- **ABOUT THIS EXERCISE**
The stretch from the line with "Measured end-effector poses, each" through the line with "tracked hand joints" in the records below: write it out exactly, and nothing else.

- **Source records**
──────────

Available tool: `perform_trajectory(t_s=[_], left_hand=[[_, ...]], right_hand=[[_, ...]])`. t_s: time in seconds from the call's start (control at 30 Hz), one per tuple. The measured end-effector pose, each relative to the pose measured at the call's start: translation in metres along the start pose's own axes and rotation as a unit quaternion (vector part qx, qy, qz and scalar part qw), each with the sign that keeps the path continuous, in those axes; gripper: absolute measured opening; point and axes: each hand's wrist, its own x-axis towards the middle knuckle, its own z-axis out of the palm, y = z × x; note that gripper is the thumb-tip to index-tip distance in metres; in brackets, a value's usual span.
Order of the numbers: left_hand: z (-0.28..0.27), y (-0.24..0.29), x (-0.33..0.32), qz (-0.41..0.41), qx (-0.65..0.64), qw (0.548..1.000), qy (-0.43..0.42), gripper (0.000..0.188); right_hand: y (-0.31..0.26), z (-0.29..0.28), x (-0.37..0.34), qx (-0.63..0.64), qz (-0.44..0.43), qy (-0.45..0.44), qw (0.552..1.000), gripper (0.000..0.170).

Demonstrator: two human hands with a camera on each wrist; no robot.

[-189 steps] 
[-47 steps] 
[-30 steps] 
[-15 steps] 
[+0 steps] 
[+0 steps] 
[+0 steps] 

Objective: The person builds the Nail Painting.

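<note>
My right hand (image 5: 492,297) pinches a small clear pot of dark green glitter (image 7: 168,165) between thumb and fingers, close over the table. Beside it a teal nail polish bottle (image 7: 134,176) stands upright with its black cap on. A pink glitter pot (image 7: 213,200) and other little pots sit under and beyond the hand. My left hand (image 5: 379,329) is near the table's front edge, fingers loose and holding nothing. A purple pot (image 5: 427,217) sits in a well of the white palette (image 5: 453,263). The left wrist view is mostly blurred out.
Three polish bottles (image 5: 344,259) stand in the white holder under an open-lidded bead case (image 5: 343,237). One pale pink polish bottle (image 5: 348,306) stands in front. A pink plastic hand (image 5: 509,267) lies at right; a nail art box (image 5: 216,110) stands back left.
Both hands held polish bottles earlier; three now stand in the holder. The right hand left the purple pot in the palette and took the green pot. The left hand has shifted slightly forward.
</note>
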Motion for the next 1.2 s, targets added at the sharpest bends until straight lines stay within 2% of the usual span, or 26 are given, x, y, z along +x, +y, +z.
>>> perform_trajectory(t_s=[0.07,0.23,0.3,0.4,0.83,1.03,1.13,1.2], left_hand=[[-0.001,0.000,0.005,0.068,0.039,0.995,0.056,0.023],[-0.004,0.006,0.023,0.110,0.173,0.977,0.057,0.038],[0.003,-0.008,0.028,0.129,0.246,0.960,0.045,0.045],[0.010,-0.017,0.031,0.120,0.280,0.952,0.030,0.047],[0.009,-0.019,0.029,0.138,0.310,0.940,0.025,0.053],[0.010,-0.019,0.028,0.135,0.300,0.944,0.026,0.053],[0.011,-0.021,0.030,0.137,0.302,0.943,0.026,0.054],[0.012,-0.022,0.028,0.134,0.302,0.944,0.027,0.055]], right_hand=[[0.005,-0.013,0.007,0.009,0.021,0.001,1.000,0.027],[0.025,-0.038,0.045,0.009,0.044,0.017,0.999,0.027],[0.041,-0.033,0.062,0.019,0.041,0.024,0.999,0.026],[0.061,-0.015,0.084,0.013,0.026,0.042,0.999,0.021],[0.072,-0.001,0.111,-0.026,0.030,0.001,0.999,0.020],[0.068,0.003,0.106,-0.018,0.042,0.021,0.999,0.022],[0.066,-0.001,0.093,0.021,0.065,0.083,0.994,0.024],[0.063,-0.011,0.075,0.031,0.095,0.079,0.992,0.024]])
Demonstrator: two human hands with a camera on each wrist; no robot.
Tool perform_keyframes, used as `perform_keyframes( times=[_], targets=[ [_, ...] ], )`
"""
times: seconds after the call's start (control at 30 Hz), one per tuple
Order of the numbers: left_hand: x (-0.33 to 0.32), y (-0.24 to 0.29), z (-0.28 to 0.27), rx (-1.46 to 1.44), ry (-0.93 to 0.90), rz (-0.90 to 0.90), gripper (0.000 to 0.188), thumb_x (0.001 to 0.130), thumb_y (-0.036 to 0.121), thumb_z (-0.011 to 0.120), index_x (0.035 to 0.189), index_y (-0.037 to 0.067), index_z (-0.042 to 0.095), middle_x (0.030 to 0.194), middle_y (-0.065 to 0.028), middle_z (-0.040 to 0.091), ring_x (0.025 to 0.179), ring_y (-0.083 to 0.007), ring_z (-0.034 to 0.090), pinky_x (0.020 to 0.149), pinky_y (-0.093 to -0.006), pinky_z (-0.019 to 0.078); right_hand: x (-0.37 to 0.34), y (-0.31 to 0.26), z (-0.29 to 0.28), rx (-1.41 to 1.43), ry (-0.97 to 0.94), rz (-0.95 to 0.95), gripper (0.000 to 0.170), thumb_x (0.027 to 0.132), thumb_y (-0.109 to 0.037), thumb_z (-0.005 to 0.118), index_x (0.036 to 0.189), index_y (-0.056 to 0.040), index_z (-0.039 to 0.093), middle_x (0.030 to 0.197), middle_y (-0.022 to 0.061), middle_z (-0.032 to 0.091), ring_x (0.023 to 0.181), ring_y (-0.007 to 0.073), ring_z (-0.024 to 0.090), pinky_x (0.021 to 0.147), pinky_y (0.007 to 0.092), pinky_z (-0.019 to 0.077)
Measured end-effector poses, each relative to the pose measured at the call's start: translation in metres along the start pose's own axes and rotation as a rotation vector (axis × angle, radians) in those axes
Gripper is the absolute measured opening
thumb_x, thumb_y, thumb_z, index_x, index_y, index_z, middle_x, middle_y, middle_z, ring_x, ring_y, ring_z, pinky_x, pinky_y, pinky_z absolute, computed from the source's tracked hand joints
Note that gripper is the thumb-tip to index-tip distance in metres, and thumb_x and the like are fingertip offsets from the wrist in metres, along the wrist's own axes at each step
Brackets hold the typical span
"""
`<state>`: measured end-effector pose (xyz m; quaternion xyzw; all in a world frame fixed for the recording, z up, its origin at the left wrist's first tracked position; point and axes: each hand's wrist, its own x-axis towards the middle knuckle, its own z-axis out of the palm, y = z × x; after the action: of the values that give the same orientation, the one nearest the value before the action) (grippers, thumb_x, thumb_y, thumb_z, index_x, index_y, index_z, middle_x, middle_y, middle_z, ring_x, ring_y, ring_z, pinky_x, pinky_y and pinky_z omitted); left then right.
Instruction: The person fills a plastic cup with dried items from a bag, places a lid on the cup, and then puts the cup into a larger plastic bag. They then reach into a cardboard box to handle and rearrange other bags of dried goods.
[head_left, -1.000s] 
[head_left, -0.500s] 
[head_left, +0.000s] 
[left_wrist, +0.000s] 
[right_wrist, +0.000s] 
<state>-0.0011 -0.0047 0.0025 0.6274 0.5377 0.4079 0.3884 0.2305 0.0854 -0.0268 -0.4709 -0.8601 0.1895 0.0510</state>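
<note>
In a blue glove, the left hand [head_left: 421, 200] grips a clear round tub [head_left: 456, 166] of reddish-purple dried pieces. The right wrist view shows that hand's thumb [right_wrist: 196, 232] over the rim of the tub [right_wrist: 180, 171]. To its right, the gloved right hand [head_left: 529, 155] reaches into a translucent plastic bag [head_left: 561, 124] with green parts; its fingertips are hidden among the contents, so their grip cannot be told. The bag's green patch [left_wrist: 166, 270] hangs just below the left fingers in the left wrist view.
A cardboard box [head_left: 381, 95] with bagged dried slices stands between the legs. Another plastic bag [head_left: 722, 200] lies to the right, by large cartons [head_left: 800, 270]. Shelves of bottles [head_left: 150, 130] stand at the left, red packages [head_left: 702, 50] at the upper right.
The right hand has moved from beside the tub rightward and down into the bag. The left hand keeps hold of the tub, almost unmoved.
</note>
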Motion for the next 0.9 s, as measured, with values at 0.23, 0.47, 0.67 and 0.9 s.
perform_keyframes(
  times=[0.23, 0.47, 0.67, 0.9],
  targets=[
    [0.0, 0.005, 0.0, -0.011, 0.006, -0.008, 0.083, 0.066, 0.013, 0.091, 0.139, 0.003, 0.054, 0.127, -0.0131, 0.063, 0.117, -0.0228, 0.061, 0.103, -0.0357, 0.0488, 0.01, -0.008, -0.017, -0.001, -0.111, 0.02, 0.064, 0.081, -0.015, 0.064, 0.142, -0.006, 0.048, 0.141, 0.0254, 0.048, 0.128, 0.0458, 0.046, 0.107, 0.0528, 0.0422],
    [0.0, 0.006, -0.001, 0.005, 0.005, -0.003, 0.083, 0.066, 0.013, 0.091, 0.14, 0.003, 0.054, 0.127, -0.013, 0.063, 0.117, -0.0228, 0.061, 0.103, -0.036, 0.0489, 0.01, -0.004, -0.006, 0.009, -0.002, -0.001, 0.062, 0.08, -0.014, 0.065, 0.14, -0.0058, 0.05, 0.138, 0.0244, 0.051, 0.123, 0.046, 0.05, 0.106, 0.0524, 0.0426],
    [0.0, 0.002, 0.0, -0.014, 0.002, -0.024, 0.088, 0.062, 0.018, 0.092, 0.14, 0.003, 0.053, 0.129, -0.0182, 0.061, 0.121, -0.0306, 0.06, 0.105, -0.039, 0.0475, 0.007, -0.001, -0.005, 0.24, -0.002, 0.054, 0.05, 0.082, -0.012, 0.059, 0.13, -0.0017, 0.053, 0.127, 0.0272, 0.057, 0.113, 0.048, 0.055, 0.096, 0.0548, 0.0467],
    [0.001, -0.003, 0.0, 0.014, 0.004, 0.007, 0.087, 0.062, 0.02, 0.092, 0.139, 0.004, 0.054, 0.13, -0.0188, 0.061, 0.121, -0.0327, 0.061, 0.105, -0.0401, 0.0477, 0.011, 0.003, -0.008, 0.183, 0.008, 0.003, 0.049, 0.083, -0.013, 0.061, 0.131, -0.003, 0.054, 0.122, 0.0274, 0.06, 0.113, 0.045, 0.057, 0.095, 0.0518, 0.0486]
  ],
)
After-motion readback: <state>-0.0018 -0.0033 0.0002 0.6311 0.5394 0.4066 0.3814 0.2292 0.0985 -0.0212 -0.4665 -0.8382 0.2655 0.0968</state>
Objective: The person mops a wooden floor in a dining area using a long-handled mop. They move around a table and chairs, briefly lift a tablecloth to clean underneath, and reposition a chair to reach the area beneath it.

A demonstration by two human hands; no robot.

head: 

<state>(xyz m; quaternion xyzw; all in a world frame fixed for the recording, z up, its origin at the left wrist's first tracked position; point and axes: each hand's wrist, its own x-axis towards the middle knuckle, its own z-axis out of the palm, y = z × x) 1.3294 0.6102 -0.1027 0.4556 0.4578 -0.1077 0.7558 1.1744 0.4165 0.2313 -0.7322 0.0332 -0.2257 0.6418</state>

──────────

- **RESPONSE AREA**
Measured end-effector poses, each relative to the pose measured at the call's start: translation in metres along the start pose's own axes and rotation as a rotation vector (axis × angle, radians) in those axes
Gripper is the absolute measured opening
thumb_x, thumb_y, thumb_z, index_x, index_y, index_z, middle_x, middle_y, middle_z, ring_x, ring_y, ring_z, pinky_x, pinky_y, pinky_z absolute, computed from the source's tracked hand joints

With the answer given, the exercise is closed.